Your instructions
From the line that contains "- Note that" through the line that contains "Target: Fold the", output every line of the listing below exactly and leave out all the rest.

Dataset content
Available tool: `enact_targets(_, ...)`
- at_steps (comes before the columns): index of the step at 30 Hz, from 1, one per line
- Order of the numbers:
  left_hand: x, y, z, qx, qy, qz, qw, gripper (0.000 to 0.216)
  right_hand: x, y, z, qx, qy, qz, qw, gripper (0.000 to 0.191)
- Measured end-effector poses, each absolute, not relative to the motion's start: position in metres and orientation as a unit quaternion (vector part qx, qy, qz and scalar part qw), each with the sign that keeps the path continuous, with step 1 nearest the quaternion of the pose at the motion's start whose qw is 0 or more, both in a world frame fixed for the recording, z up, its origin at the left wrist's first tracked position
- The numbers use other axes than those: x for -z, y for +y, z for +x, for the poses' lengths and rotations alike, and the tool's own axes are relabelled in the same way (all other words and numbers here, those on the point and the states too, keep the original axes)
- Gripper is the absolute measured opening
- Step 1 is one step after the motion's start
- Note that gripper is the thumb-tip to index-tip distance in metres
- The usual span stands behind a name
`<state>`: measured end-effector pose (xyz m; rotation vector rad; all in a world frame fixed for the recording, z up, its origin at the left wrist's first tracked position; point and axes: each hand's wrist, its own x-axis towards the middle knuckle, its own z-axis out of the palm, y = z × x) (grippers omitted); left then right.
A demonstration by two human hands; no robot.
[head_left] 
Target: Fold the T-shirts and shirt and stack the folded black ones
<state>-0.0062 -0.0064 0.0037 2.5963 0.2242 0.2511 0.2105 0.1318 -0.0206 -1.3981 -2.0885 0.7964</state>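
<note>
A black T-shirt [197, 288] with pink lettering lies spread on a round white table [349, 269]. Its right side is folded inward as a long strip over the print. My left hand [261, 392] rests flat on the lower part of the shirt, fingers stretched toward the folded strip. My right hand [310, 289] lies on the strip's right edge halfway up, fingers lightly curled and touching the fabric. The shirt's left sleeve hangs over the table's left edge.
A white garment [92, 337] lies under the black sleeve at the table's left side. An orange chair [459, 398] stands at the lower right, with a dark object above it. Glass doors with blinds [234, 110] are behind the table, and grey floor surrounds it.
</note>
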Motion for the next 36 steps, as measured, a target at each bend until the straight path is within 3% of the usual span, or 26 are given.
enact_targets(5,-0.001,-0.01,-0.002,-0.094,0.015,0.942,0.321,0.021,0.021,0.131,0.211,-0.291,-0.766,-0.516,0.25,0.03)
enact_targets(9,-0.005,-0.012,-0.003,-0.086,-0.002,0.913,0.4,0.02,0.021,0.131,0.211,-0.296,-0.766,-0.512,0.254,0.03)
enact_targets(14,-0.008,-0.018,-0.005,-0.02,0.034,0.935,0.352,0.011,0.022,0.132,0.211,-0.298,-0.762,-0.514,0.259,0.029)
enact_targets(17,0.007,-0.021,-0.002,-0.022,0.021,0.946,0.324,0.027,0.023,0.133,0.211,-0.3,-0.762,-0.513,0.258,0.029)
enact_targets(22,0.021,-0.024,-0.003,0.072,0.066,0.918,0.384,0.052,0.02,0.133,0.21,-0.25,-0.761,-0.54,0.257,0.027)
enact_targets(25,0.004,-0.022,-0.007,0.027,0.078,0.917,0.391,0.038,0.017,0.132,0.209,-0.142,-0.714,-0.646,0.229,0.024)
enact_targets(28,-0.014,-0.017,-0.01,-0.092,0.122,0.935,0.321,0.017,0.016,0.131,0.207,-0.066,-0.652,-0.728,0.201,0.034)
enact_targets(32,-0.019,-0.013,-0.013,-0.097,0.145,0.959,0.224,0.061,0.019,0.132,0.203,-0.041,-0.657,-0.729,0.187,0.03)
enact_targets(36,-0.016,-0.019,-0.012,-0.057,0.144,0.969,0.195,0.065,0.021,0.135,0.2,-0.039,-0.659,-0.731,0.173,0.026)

The completed task
- Note that gripper is the thumb-tip to index-tip distance in metres
- The usual span stands behind a name
`<state>`: measured end-effector pose (xyz m; rotation vector rad; all in a world frame fixed for the recording, z up, its origin at the left wrist's first tracked position; point and axes: each hand's wrist, its own x-axis towards the middle knuckle, its own z-axis out of the palm, y = z × x) (grippers omitted); left then right.
A demonstration by two human hands; no robot.
[head_left] 
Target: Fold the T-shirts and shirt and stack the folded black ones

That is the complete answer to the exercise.